Below are entries. Give back exactly the lines from the one containing "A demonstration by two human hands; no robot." through the one containing "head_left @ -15", inclusive, without the pictures.
○ ○ ○ ○
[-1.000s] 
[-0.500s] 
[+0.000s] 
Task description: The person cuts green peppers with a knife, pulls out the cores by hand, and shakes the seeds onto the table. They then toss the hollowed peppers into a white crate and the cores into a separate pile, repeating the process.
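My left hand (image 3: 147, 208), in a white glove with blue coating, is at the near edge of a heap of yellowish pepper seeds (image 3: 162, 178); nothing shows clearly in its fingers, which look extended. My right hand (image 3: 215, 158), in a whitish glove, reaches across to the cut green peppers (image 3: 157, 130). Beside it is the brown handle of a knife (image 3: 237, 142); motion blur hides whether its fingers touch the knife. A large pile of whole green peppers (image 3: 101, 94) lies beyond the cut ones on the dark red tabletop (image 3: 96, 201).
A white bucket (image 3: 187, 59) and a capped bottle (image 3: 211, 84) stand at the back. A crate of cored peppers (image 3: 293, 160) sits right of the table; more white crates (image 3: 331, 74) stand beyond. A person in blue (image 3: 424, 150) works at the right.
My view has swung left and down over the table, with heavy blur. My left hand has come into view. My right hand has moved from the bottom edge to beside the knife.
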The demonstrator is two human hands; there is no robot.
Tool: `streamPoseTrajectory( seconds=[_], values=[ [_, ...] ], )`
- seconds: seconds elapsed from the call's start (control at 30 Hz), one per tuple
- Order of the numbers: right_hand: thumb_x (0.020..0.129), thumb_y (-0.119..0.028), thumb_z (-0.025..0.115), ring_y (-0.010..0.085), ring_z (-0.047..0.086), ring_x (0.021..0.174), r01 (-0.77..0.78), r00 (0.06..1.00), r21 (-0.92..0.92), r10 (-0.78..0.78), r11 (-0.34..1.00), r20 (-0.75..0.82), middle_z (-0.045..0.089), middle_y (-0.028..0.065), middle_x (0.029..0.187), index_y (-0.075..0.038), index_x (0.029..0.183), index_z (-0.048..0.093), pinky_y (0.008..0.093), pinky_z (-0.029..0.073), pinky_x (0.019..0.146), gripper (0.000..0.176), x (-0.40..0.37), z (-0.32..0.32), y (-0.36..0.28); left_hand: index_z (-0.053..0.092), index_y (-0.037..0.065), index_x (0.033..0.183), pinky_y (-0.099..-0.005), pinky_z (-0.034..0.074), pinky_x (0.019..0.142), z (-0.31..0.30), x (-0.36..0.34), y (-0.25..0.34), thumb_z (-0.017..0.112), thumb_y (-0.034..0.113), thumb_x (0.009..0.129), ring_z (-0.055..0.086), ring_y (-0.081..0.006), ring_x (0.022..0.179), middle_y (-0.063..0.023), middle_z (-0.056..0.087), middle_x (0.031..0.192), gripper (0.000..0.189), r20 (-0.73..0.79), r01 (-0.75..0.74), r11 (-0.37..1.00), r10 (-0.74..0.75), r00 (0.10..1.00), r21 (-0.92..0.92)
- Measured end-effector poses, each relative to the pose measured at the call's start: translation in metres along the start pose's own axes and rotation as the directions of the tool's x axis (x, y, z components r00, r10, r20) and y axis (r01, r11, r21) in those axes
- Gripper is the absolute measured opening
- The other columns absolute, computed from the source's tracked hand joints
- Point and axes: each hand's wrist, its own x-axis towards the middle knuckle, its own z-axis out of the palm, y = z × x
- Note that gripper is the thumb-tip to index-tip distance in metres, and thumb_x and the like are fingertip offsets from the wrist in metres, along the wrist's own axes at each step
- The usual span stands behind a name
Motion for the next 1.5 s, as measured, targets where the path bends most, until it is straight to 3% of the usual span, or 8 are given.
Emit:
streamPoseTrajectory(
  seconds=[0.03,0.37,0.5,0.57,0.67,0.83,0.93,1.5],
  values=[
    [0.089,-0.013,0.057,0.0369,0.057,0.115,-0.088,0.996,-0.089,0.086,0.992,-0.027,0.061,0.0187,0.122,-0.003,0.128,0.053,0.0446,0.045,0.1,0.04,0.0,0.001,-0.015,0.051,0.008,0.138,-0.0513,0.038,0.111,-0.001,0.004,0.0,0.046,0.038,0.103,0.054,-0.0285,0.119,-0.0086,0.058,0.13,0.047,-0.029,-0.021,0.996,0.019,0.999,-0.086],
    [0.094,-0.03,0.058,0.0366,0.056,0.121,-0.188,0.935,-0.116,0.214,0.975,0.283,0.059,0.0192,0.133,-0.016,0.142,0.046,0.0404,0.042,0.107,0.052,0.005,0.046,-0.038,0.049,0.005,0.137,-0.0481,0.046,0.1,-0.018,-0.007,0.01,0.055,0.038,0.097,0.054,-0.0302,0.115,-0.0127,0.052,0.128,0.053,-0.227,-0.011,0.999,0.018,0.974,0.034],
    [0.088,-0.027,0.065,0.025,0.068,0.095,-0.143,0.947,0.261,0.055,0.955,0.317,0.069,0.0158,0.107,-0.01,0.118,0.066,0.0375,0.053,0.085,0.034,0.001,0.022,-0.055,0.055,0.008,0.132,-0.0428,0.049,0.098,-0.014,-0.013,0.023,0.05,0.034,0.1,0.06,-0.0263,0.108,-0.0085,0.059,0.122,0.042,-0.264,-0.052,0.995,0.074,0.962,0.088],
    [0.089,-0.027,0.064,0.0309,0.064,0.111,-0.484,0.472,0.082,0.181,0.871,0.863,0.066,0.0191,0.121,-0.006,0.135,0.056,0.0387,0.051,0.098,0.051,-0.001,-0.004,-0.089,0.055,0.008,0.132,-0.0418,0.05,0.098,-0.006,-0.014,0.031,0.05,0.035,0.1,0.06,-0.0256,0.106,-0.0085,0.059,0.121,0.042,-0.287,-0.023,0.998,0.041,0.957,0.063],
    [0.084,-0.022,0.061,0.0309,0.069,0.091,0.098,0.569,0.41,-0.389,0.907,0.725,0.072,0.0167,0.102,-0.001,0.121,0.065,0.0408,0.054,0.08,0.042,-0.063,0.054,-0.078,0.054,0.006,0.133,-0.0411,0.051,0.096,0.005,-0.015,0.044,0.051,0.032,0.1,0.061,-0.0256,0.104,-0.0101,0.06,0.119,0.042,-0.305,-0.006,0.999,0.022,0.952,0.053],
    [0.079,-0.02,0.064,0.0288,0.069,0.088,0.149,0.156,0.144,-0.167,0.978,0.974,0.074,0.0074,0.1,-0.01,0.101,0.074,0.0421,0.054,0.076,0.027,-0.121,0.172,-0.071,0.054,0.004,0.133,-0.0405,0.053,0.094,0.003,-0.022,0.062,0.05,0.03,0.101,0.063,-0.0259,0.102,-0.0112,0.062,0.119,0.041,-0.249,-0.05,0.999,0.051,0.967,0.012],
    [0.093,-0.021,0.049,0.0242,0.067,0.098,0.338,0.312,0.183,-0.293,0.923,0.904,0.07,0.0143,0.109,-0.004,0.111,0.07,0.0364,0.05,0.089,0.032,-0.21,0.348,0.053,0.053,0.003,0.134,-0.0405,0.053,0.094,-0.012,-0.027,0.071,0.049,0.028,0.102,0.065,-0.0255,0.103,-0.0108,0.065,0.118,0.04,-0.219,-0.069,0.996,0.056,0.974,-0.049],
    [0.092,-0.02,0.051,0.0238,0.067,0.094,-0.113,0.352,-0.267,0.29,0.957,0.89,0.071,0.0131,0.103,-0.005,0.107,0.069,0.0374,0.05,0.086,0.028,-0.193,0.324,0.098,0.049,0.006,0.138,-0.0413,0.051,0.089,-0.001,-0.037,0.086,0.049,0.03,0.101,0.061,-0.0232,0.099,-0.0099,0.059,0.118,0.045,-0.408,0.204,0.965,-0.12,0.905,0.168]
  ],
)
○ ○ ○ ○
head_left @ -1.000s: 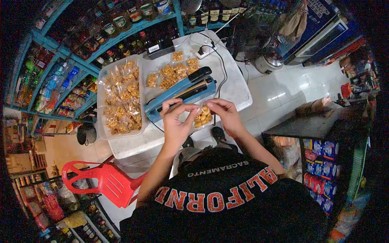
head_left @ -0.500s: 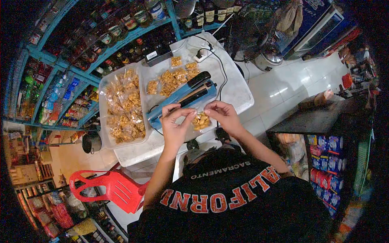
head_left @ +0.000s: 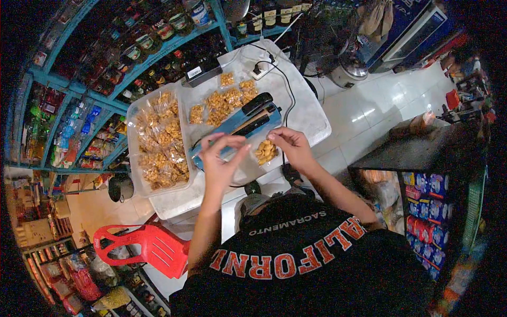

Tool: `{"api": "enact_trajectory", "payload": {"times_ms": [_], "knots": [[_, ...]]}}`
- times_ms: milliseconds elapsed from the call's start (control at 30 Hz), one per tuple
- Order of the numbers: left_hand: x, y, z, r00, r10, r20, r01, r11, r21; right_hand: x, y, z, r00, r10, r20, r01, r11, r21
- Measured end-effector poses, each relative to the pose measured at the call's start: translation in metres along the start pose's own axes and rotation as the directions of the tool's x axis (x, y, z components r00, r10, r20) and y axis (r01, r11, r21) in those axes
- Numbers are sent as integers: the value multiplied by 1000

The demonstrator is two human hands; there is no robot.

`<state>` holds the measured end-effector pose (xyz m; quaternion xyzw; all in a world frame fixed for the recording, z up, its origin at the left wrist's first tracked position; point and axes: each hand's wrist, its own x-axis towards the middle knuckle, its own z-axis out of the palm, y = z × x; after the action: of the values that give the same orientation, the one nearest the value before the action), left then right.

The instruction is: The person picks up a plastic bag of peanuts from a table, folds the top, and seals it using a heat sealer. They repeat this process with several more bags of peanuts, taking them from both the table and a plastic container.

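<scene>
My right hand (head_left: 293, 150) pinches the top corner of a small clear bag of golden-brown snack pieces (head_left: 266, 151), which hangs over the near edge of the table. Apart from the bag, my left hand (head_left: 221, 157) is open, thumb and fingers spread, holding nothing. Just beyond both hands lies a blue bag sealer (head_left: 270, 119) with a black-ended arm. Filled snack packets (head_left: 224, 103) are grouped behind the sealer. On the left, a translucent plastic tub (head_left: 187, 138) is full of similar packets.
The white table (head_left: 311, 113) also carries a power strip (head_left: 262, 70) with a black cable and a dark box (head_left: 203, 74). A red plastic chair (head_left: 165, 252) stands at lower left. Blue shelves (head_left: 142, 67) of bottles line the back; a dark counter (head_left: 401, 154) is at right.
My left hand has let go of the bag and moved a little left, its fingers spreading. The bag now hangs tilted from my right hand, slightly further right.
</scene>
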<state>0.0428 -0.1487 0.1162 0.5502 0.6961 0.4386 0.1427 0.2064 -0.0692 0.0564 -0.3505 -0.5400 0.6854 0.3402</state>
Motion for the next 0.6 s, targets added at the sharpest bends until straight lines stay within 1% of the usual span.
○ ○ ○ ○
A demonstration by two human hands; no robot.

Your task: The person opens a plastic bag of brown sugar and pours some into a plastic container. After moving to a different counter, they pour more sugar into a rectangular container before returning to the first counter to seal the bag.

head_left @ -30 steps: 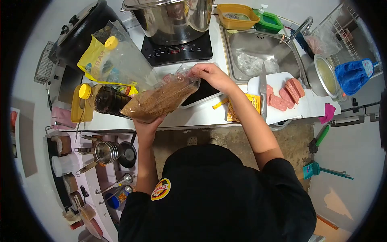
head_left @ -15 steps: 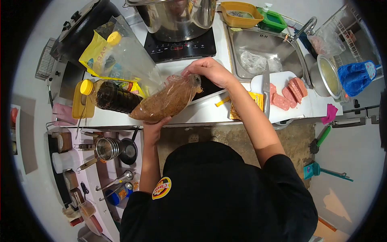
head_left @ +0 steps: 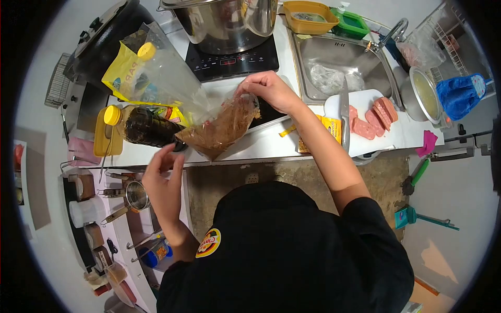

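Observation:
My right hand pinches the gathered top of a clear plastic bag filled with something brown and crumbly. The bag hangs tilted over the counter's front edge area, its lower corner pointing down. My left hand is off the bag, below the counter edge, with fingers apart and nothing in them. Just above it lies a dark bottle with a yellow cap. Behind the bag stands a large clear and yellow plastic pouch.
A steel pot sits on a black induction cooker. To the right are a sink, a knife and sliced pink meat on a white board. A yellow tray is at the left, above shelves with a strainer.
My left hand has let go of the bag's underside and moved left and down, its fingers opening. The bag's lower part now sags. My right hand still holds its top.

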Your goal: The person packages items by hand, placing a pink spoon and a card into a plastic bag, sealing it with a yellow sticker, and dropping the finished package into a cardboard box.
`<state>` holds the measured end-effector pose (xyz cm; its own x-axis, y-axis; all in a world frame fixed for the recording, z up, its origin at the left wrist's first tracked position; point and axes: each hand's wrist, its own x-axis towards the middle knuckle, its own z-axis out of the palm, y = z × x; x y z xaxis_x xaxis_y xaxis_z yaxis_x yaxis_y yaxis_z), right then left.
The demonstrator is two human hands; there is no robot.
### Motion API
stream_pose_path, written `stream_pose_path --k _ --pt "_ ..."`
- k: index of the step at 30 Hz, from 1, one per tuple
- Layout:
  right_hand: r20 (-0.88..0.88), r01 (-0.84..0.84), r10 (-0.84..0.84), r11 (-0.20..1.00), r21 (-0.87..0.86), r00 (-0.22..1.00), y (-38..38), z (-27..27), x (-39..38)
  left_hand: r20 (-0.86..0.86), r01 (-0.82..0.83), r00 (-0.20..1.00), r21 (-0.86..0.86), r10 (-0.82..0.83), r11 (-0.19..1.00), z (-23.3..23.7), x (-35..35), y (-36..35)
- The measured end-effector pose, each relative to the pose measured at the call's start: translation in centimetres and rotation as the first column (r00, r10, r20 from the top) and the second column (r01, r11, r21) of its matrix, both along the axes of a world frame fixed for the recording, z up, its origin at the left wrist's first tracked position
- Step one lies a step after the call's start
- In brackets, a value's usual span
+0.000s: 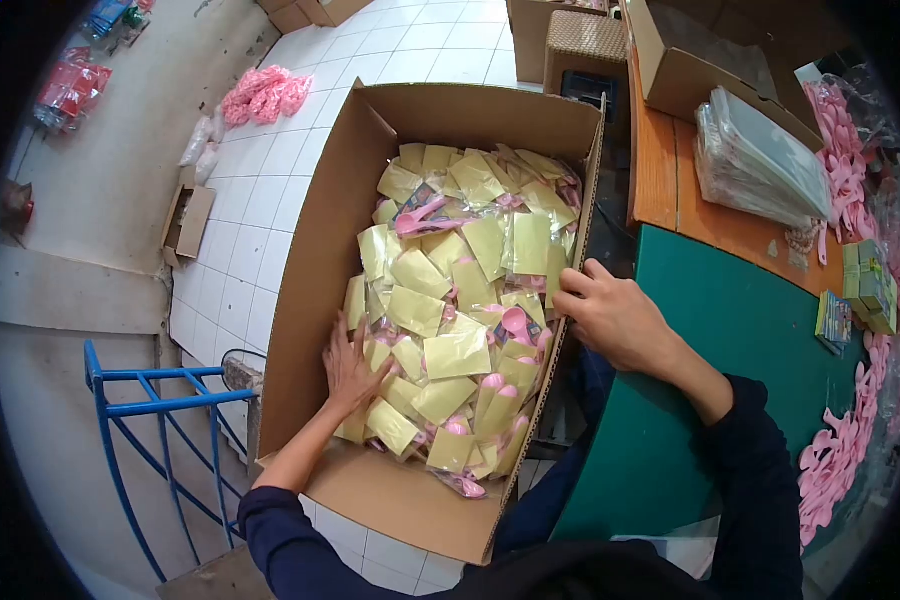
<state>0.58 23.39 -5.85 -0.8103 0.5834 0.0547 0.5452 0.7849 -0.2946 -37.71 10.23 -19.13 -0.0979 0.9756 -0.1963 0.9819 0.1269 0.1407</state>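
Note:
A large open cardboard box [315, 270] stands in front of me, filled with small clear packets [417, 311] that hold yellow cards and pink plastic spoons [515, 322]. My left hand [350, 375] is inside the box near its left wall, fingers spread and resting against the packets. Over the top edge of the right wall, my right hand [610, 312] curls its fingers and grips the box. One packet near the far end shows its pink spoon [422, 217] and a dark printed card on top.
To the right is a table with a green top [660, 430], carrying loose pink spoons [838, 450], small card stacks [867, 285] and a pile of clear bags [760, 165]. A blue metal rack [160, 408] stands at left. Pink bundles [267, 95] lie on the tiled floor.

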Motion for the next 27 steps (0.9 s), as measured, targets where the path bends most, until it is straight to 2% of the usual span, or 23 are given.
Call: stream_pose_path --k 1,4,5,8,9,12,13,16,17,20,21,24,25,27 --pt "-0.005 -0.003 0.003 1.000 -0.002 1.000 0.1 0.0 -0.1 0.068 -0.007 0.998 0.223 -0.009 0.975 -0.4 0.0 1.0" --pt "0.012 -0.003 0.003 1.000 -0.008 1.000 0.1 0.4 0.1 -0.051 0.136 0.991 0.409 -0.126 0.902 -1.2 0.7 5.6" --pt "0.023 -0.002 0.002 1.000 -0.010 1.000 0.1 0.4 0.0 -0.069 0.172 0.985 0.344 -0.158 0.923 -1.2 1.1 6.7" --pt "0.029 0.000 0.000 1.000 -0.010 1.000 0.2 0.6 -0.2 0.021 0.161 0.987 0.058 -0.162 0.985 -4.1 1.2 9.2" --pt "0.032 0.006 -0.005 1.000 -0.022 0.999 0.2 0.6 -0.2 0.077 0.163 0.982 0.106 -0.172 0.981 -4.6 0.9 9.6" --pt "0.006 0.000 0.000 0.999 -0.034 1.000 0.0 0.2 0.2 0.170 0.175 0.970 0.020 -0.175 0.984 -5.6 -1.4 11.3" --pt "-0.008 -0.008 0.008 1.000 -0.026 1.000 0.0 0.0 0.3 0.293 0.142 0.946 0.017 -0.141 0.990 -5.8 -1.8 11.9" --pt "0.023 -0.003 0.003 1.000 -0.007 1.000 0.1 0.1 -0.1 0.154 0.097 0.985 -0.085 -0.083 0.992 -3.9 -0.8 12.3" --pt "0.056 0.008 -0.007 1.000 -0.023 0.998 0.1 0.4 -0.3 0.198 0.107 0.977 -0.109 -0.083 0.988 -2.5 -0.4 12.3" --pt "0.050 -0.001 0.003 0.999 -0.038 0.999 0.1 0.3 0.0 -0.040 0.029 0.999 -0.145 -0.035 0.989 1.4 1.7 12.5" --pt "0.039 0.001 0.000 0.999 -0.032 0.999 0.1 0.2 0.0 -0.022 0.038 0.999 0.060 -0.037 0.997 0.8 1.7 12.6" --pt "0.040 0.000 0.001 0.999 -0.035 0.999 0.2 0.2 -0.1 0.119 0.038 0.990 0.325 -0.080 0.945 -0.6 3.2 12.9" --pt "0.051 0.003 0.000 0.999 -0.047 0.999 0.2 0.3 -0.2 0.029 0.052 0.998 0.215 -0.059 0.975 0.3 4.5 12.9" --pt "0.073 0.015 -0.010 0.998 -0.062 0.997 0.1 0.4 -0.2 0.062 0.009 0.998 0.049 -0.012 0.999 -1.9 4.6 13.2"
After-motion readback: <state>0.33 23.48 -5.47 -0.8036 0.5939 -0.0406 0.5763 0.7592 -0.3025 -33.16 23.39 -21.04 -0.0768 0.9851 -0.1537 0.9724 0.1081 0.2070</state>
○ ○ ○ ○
### Written answer
A demonstration by two human hands; no robot.

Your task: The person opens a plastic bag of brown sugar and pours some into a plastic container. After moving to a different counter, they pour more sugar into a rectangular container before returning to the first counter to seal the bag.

head_left @ -30 steps: 
head_left @ -15 steps: 

This concludes the output.